My apt in Birmingham, England
Lesson No. 2: Know thy logistical self
When I was moving to England, it was the first time I would ever be living by myself in a place of my own. I was a little too ambitious and being Pakistani I had to be extra prepared. My mom helped me pack dishes, pots, cutlery, along with clothes and other essentials. Two suitcases and a carryon later I was off! Well my thrifty self did not purchase a direct ticket and had a layover in Amsterdam. This layover was also where I needed to grab ALL my bags and recheck them for Birmingham. Navigating this was not as easy as I thought it would be. One of my bags rolled down the escalator and I was at the mercy of a complete kind stranger who brought up my tumbling bag to me. He didn't have to. I now only travel with a carryon or pieces I can carry with my two hands. 

Lesson No. 3: Develop your superpower
Like Jada, I used to be able to sleep anywhere, under any condition. My best friend hated me for it. It allowed me to wake up refreshed and ready to go no matter the conditions of the journey. This was always helpful when there were only a limited number of hours/days in any given city. 

Lesson No. 4: Try it
I won't try fruit but I tried a whole lot more during my travels. Couchsurfing. Being vulnerable with complete strangers. Bunjee jumping. Crash landing in a hot air balloon. Riding in a scooter and crashing but still managing to see a beautiful sunset. Taking a train alone in India. Eating all the street food. I have not regretted a single one of these decisions. 

Lesson No. 5: Learn what safe means to you
My gut is something I adamantly listen to even if it is annoying at times. As a solo female traveler, I may have erred on the side of over precautious at times but I always went with safe rather than sorry. Everyone has different barometers and that is ok so long as you listen because you know you best.

Strangers who became friends
Lesson No. 6: Still, talk to strangers
A stranger let me live with her for a whole week! While I had couch surfed plenty of times, I had never moved in with a complete stranger. That's exactly what happened in Cambodia on my first day at work. I had an apartment lined up but after arriving discovered that my landlord decided to gift it to his newly married son. And so I was homeless. I shared this with my new co-workers and one of them, Anjana, offered her bed to me while I looked for another place. So for seven days I shared a bed with a girl I had just met and it reaffirmed that the world is an inherently kind place. Many strangers, like Anjana, have become some of my closest friends and I would have never met them had I not talked to a stranger. 

Lesson No. 7: Alone does not mean lonely
Many people I know are afraid to travel alone. Traveling alone for me has been one of the greatest discoveries of life. Through it I learned about me. When else can you be with yourself and really get to know who you are? It is an experience that allows you to learn your comforts, your boundaries and your greatest fears. But after doing it you also realize your strengths. And with todays technology you are always connected to your loved ones. 

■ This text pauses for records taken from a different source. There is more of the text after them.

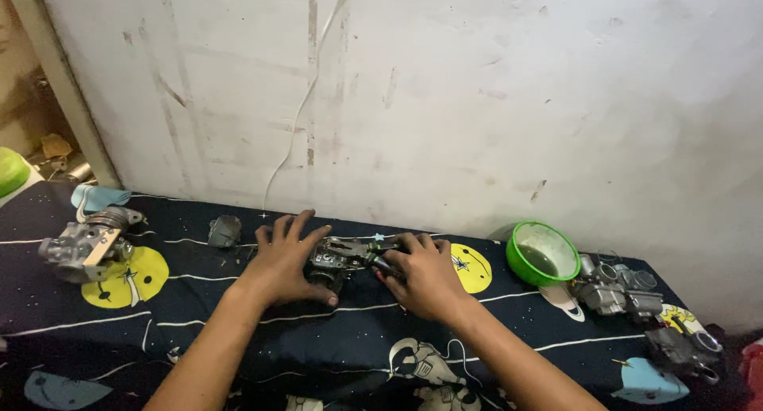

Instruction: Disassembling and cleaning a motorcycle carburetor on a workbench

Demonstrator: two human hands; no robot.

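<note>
Now a small metal engine part (pixel 338 260) is pressed flat by the left hand (pixel 284 260) so it cannot slide, while a tool (pixel 380 256) is gripped in the right hand (pixel 425 274).

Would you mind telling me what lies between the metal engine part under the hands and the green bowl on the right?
In the head view, only the dark printed cloth lies between the engine part and green bowl, showing a yellow smiley patch.

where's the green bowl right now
In the head view the green bowl sits on the right of the cloth-covered table, against the wall, between the right hand and grey metal parts.
</note>
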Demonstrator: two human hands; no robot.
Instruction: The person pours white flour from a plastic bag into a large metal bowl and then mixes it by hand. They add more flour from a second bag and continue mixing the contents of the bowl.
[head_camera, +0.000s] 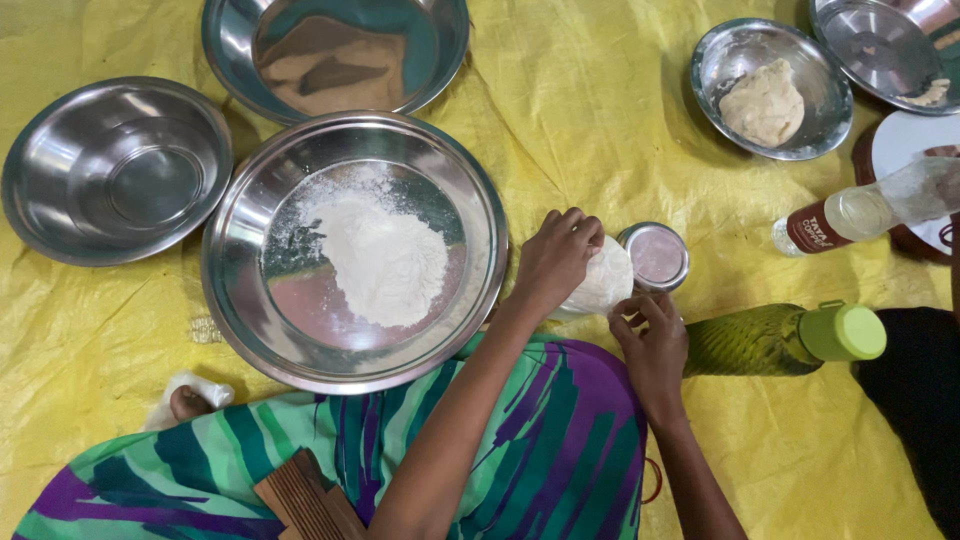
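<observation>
My left hand (555, 262) is curled over a small round container of white flour (610, 285), its fingertips closed down in the flour. Just below it, my right hand (655, 345) grips the container's near rim with its fingertips. The container's steel lid (656, 257) lies right beside it on the yellow sheet (600, 130). To the left, a wide steel bowl (240, 300) holds a heap of flour (385, 260).
An empty steel bowl (115, 170) sits far left, another (335, 55) at top. A small bowl (720, 60) holds a dough ball (765, 103). At right are a bowl (880, 50), a clear bottle (870, 210) and a green bottle (785, 340). A wooden piece (305, 500) rests on my lap.
</observation>
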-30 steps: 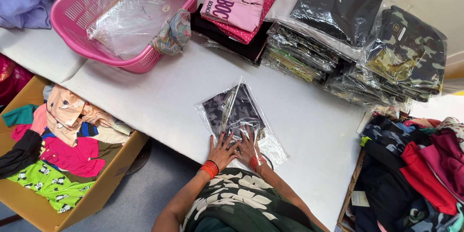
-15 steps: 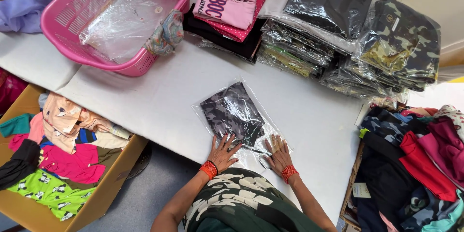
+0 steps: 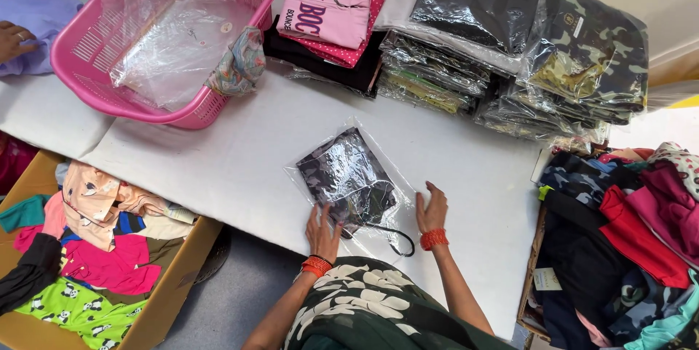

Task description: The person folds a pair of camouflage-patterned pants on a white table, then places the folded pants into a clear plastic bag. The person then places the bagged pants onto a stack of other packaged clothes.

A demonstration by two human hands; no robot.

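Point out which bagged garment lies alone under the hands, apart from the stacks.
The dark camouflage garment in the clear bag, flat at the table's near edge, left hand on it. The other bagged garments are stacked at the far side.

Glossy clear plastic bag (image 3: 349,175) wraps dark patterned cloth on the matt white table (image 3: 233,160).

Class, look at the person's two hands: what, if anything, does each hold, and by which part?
Neither hand grips anything. The left hand presses flat on the near edge of the bagged dark garment; the right hand rests by the bag's right edge on the white table.
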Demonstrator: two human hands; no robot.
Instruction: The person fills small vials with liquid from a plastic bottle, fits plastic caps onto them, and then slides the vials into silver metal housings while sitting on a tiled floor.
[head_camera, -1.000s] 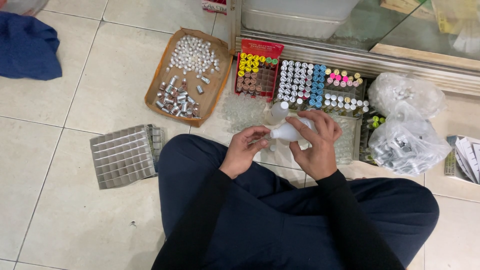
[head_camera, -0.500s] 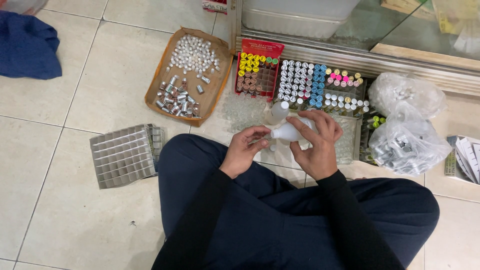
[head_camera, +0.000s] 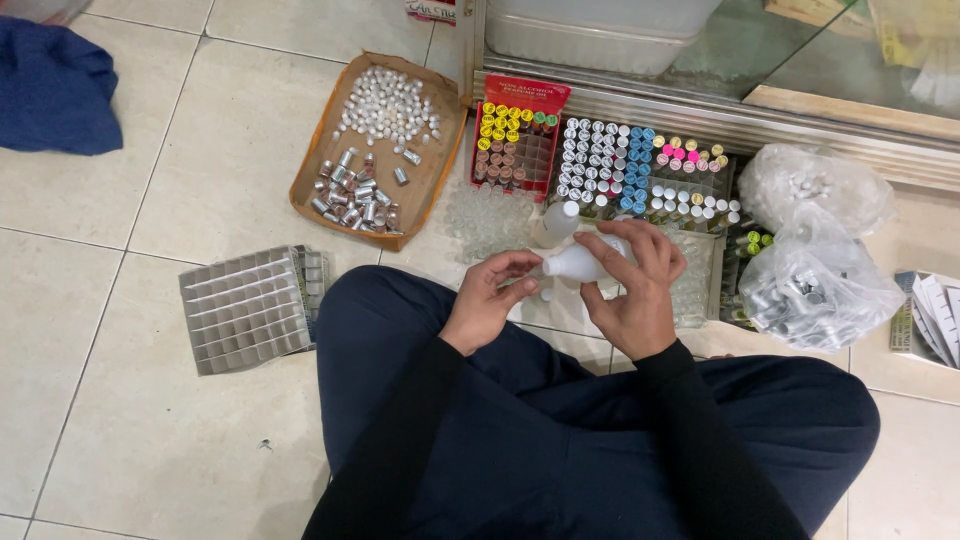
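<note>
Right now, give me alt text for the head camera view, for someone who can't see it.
A person sitting cross-legged on a tiled floor grips a small white bottle in the right hand, the left hand at its tip. Ahead lie a cardboard tray of white and silver caps, racks of colour-capped vials and two plastic bags.

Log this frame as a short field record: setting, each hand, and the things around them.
Setting: person sitting on tiled floor, seen from above
Right hand: holds a white plastic bottle tipped sideways
Left hand: fingertips at the bottle's nozzle end
Ahead: racks of small capped vials, red rack with yellow caps
Left side: cardboard tray of white and silver caps; empty grey divider grid
Right side: two clear bags of small parts
Far left: blue cloth
</note>
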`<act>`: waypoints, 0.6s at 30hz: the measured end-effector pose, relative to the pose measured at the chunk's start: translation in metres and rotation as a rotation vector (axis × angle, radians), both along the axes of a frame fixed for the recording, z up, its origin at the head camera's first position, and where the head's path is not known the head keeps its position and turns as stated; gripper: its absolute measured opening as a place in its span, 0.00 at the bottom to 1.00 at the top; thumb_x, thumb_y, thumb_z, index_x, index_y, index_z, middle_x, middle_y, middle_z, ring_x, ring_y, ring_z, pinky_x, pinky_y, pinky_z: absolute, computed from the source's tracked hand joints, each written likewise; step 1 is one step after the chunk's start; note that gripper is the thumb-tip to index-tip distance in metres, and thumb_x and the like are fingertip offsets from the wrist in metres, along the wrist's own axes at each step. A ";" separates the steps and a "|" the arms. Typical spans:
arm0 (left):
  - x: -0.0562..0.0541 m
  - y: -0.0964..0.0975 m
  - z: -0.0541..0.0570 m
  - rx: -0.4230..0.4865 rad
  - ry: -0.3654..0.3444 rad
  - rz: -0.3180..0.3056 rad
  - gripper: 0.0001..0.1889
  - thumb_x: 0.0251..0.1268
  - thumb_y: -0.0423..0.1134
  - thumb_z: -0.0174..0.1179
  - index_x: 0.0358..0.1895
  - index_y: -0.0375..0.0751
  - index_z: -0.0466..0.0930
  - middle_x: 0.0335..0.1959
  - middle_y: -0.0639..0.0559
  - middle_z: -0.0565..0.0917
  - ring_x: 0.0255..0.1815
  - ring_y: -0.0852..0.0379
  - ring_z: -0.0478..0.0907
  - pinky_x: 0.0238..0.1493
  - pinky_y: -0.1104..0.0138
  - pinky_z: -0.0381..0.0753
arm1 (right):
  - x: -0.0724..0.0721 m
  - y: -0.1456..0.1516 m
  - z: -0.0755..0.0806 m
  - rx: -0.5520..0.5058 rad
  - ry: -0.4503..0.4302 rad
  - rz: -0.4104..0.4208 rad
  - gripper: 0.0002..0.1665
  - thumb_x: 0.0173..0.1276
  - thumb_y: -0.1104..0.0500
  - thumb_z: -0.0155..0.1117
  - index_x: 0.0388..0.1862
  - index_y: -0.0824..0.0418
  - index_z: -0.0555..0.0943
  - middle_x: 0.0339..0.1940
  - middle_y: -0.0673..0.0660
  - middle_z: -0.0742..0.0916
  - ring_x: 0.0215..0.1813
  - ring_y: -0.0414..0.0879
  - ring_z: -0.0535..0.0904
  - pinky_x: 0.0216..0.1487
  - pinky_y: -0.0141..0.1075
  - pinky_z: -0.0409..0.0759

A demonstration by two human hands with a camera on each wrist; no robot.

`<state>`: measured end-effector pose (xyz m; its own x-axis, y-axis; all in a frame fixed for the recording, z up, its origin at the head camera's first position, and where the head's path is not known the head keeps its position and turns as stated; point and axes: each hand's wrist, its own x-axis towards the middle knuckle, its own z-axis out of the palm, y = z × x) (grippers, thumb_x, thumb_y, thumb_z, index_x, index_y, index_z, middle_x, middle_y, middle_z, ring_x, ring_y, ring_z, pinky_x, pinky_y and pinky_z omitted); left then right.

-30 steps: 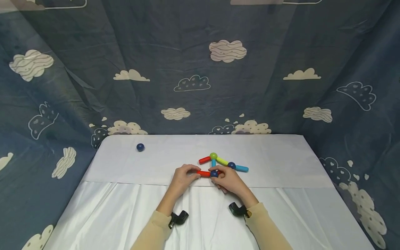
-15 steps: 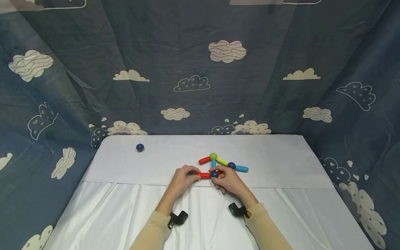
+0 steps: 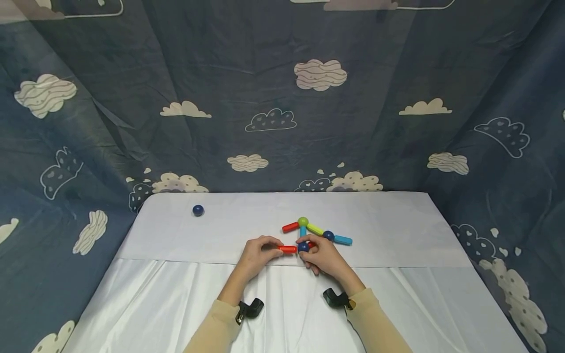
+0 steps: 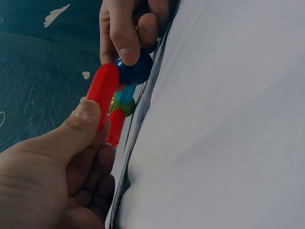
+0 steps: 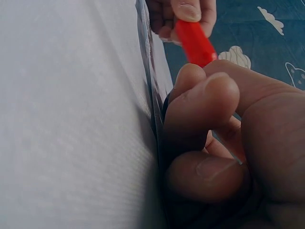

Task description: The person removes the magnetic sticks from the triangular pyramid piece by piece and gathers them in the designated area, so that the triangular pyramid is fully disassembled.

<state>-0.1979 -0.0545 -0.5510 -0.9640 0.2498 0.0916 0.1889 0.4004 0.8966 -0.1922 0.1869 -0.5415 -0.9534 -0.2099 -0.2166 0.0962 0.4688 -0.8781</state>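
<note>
In the head view, my left hand point(image 3: 258, 256) pinches a red magnetic rod point(image 3: 288, 249) between thumb and fingers. Its free end points at a dark blue ball point(image 3: 303, 247), with a narrow gap between them. My right hand point(image 3: 325, 256) holds that ball between thumb and index finger. A second red rod point(image 3: 311, 244) peeks out beside the right fingers, mostly hidden. From behind the ball, a light blue rod point(image 3: 302, 231) runs back to a lime green ball point(image 3: 303, 222). The right wrist view shows the left hand's red rod point(image 5: 194, 43) beyond the right fingers.
Off the green ball branch a red rod point(image 3: 290, 227) and a yellow-green rod point(image 3: 315, 229). The latter meets another blue ball point(image 3: 328, 236) with a light blue rod point(image 3: 343, 240). A loose blue ball point(image 3: 198, 210) lies at the back left of the white table point(image 3: 150, 235).
The red rod in my left hand has levelled out and drawn slightly away from the blue ball, leaving a small gap. My right hand stays nearly still.
</note>
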 end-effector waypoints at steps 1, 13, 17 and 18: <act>0.000 0.000 0.001 0.004 0.001 0.005 0.09 0.65 0.43 0.75 0.46 0.52 0.92 0.45 0.55 0.92 0.52 0.55 0.87 0.60 0.58 0.83 | 0.000 0.000 0.000 -0.001 0.001 -0.001 0.22 0.72 0.62 0.69 0.64 0.53 0.82 0.18 0.54 0.85 0.11 0.43 0.72 0.16 0.30 0.66; -0.018 -0.010 0.031 0.056 0.055 0.122 0.09 0.64 0.42 0.76 0.46 0.54 0.93 0.45 0.54 0.93 0.50 0.52 0.86 0.59 0.49 0.83 | 0.001 -0.001 0.001 0.008 0.001 0.001 0.21 0.73 0.60 0.70 0.63 0.52 0.82 0.18 0.54 0.84 0.12 0.44 0.73 0.17 0.30 0.67; -0.034 -0.020 0.049 0.061 0.093 0.152 0.10 0.65 0.41 0.75 0.48 0.50 0.92 0.47 0.51 0.93 0.54 0.49 0.85 0.63 0.44 0.81 | 0.000 0.000 0.000 -0.007 -0.006 0.007 0.21 0.73 0.60 0.70 0.63 0.53 0.82 0.18 0.54 0.84 0.12 0.44 0.73 0.17 0.30 0.67; -0.039 -0.023 0.054 0.062 0.099 0.159 0.10 0.65 0.42 0.75 0.49 0.49 0.92 0.48 0.50 0.93 0.54 0.48 0.85 0.64 0.44 0.81 | 0.000 0.000 0.000 -0.013 -0.006 0.009 0.21 0.73 0.60 0.70 0.63 0.53 0.82 0.18 0.54 0.84 0.12 0.44 0.73 0.17 0.30 0.67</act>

So why am I telling you all of this? Well I hope it convinces you to take that trip you always wanted to but found a million excuses not to or to go somewhere where everyone else thinks you are crazy for doing so. I guarantee the trip will change you for the better. The bigger issue is you'll never want to stop.  

COVID Reflections

It's surreal to think we are entering nine weeks of COVID quarantine. I am one of the lucky ones, I still have my job, health and fami...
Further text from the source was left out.